Transcribe each line of the records below exactly, excluding any embedded images.

Stored entries
>>>>
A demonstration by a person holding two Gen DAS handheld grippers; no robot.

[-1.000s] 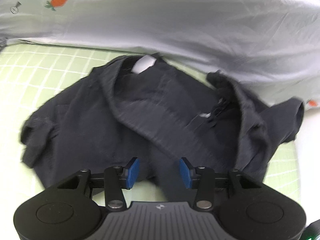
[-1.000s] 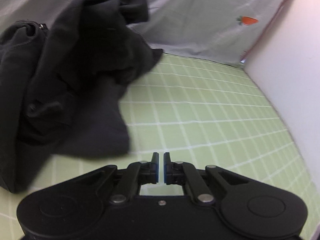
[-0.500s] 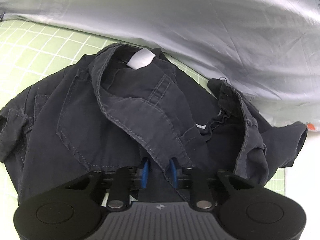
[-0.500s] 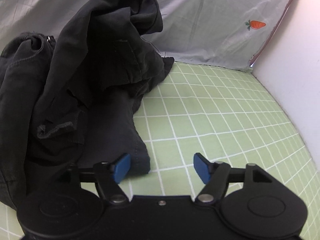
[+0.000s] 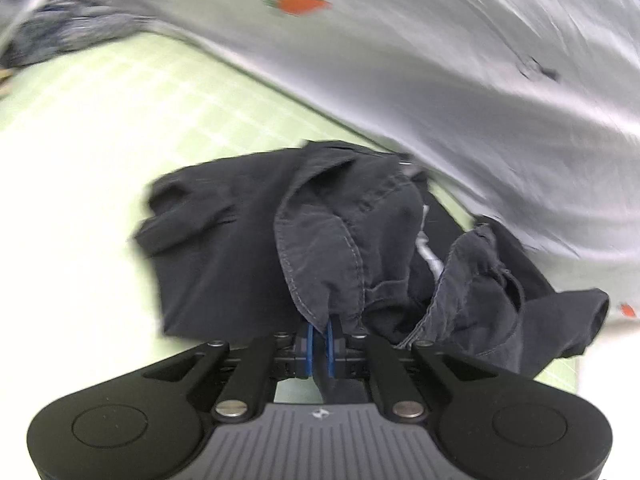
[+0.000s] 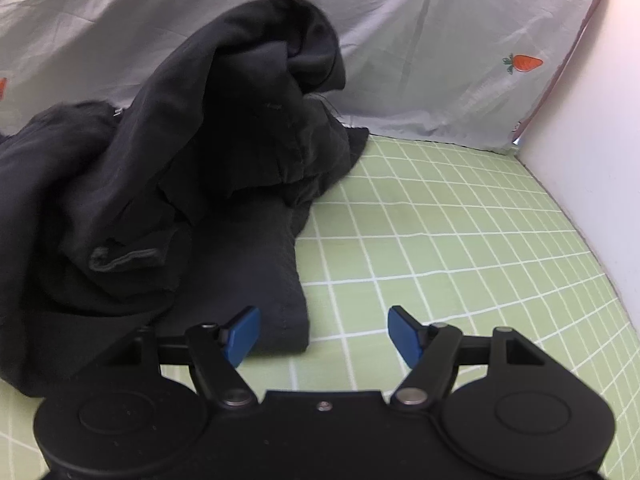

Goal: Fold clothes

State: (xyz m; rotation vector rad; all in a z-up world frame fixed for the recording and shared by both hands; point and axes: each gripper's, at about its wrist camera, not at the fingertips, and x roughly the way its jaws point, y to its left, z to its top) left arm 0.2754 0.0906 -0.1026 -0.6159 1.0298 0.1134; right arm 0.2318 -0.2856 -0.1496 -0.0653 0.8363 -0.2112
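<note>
A dark navy garment (image 5: 248, 256) lies crumpled on the green checked sheet (image 5: 100, 128). My left gripper (image 5: 319, 346) is shut on a stitched edge of the garment and holds that fold raised; the left wrist view is blurred. In the right wrist view the same garment (image 6: 192, 168) is heaped at the left, with one flat end (image 6: 256, 280) reaching toward me. My right gripper (image 6: 324, 336) is open and empty, its left fingertip (image 6: 240, 332) over the end of that flat part, its right one over bare sheet.
A grey quilt with carrot prints (image 5: 460, 80) lies along the far side and shows in the right wrist view (image 6: 420, 52). A white wall (image 6: 592, 140) bounds the sheet on the right. More dark cloth (image 5: 60, 36) lies at the far left.
My left gripper closed on the garment's stitched edge and has lifted and pulled it, swinging the view. My right gripper went from shut to wide open beside the garment's end.
</note>
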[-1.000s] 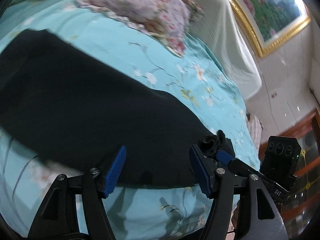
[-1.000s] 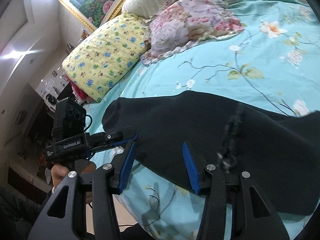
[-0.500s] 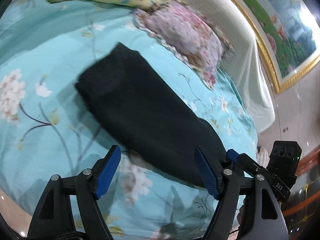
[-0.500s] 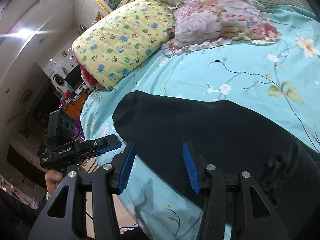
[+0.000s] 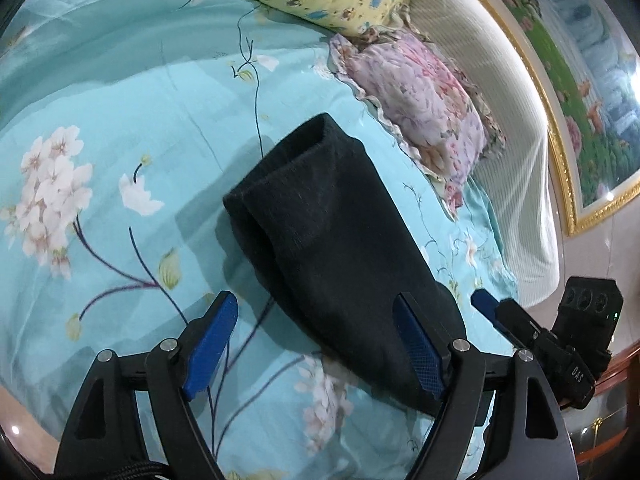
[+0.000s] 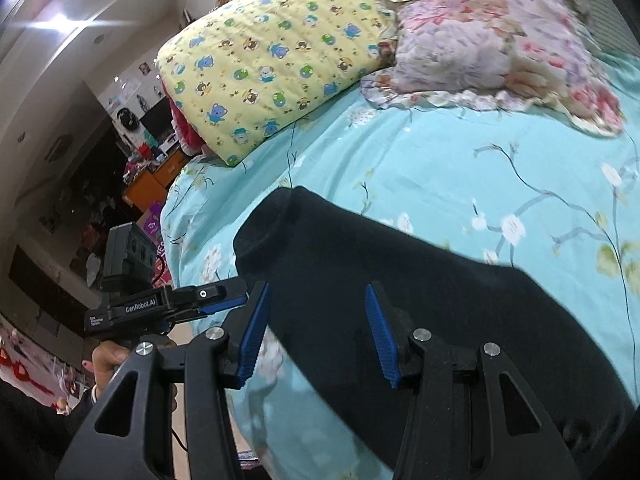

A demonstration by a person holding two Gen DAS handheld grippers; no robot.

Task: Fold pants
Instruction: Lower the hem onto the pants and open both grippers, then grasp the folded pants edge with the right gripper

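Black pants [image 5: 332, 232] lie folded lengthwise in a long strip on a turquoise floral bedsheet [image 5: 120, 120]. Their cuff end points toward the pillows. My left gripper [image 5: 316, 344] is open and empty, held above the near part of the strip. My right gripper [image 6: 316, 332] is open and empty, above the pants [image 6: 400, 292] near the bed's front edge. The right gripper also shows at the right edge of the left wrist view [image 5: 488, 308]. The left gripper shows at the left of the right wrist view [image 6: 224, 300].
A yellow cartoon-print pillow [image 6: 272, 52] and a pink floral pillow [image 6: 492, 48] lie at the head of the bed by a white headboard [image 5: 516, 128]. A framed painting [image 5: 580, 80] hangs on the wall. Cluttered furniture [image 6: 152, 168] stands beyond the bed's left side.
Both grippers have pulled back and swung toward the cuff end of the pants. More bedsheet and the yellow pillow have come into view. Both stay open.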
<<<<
● Solution for this problem:
A demonstration by a person holding two Gen DAS handheld grippers; no robot.

[-1.000s] 
[-1.000s] 
[-0.500s] 
[-0.500s] 
[+0.000s] 
[+0.000s] 

Goal: Fold clothes

State: (xyz m; rotation vector rad; all in a z-up world frame fixed for the recording and shared by both hands; point and axes: each gripper's, at about its wrist camera, not at the fingertips, and x roughly the way its jaws point, y to its left, z to its top) left arm 0.2754 0.0906 -0.1026 -0.6159 1.0298 0.1134; right arm 0.2318 -0.2856 -0.1496 -0.0653 0.8363 -0.2112
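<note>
A dark navy garment (image 5: 248, 256) lies crumpled on the green checked sheet (image 5: 100, 128). My left gripper (image 5: 319, 346) is shut on a stitched edge of the garment and holds that fold raised; the left wrist view is blurred. In the right wrist view the same garment (image 6: 192, 168) is heaped at the left, with one flat end (image 6: 256, 280) reaching toward me. My right gripper (image 6: 324, 336) is open and empty, its left fingertip (image 6: 240, 332) over the end of that flat part, its right one over bare sheet.
A grey quilt with carrot prints (image 5: 460, 80) lies along the far side and shows in the right wrist view (image 6: 420, 52). A white wall (image 6: 592, 140) bounds the sheet on the right. More dark cloth (image 5: 60, 36) lies at the far left.
My left gripper closed on the garment's stitched edge and has lifted and pulled it, swinging the view. My right gripper went from shut to wide open beside the garment's end.
</note>
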[-1.000s] 
[-1.000s] 
[-0.500s] 
[-0.500s] 
[+0.000s] 
[+0.000s] 

A demonstration by a person holding two Gen DAS handheld grippers; no robot.

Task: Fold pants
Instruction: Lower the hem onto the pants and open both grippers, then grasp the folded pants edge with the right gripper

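Black pants [image 5: 332, 232] lie folded lengthwise in a long strip on a turquoise floral bedsheet [image 5: 120, 120]. Their cuff end points toward the pillows. My left gripper [image 5: 316, 344] is open and empty, held above the near part of the strip. My right gripper [image 6: 316, 332] is open and empty, above the pants [image 6: 400, 292] near the bed's front edge. The right gripper also shows at the right edge of the left wrist view [image 5: 488, 308]. The left gripper shows at the left of the right wrist view [image 6: 224, 300].
A yellow cartoon-print pillow [image 6: 272, 52] and a pink floral pillow [image 6: 492, 48] lie at the head of the bed by a white headboard [image 5: 516, 128]. A framed painting [image 5: 580, 80] hangs on the wall. Cluttered furniture [image 6: 152, 168] stands beyond the bed's left side.
Both grippers have pulled back and swung toward the cuff end of the pants. More bedsheet and the yellow pillow have come into view. Both stay open.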

This exercise has no more to it.